→ Your instructions:
Return only the lines from the top of the material through the line marked by "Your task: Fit", unaltered.
____ Data block
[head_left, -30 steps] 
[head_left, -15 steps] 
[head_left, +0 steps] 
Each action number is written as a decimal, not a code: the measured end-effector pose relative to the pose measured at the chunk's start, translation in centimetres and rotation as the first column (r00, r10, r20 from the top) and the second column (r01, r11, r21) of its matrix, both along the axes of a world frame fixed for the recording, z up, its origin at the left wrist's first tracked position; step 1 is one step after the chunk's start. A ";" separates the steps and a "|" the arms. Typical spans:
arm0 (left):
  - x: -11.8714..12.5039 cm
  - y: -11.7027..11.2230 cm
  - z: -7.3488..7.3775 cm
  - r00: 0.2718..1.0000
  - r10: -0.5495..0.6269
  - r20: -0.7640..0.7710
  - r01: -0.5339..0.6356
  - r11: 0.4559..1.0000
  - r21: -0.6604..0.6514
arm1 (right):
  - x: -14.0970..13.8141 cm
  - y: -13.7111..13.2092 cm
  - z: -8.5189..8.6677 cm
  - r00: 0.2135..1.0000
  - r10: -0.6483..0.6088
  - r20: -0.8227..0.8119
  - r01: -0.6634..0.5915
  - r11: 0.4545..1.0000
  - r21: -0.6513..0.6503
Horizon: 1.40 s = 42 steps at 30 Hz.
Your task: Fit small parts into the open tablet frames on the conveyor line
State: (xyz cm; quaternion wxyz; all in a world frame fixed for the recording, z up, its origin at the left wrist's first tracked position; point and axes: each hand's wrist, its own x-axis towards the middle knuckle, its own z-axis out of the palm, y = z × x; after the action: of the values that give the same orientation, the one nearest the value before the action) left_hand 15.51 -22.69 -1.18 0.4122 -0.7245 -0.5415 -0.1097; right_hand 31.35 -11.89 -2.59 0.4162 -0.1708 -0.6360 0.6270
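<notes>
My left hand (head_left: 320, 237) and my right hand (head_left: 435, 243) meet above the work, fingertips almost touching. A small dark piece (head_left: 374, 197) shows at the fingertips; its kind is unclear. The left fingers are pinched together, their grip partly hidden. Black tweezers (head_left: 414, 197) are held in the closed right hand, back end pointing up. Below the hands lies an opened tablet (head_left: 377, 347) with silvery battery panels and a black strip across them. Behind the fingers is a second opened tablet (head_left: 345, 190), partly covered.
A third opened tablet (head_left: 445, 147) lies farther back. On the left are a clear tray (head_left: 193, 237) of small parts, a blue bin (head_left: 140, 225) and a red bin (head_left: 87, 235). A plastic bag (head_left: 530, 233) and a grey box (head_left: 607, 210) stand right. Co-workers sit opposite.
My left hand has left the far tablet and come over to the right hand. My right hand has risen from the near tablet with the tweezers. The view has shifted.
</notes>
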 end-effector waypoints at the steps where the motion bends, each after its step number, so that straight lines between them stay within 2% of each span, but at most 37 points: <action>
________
→ Output of the task:
[head_left, -30 steps] 
[head_left, -15 steps] 
[head_left, +0 steps] 
Each action number is written as a decimal, not a code: the measured end-effector pose relative to the pose measured at the chunk's start, translation in centimetres and rotation as the first column (r00, r10, r20 from the top) and the second column (r01, r11, r21) of its matrix, both along the axes of a world frame fixed for the recording, z up, its origin at the left wrist's first tracked position; step 1 is one step after the chunk's start. A ";" separates the steps and a "|" the arms. Typical spans:
arm0 (left):
  - x: -11.8714..12.5039 cm
  - y: -11.7027..11.2230 cm
  - z: -7.3488..7.3775 cm
  - r00: 0.2718..1.0000
  - r10: -0.5495..0.6269
  - r20: -0.7640..0.7710
  - r01: -0.5339..0.6356
  - r11: 0.4559..1.0000
  - r21: -0.6604..0.6514
arm1 (right):
  - x: -14.0970..13.8141 cm
  - y: -13.7111..13.2092 cm
  - z: -8.5189..8.6677 cm
  - r00: 0.2135..1.0000
  - r10: -0.6483..0.6088
  - r20: -0.8227..0.8119
  - r01: -0.6634..0.5915
  - r11: 0.4545..1.0000
  - r21: -0.6513..0.6503
Horizon: 1.40 s = 42 steps at 30 Hz.
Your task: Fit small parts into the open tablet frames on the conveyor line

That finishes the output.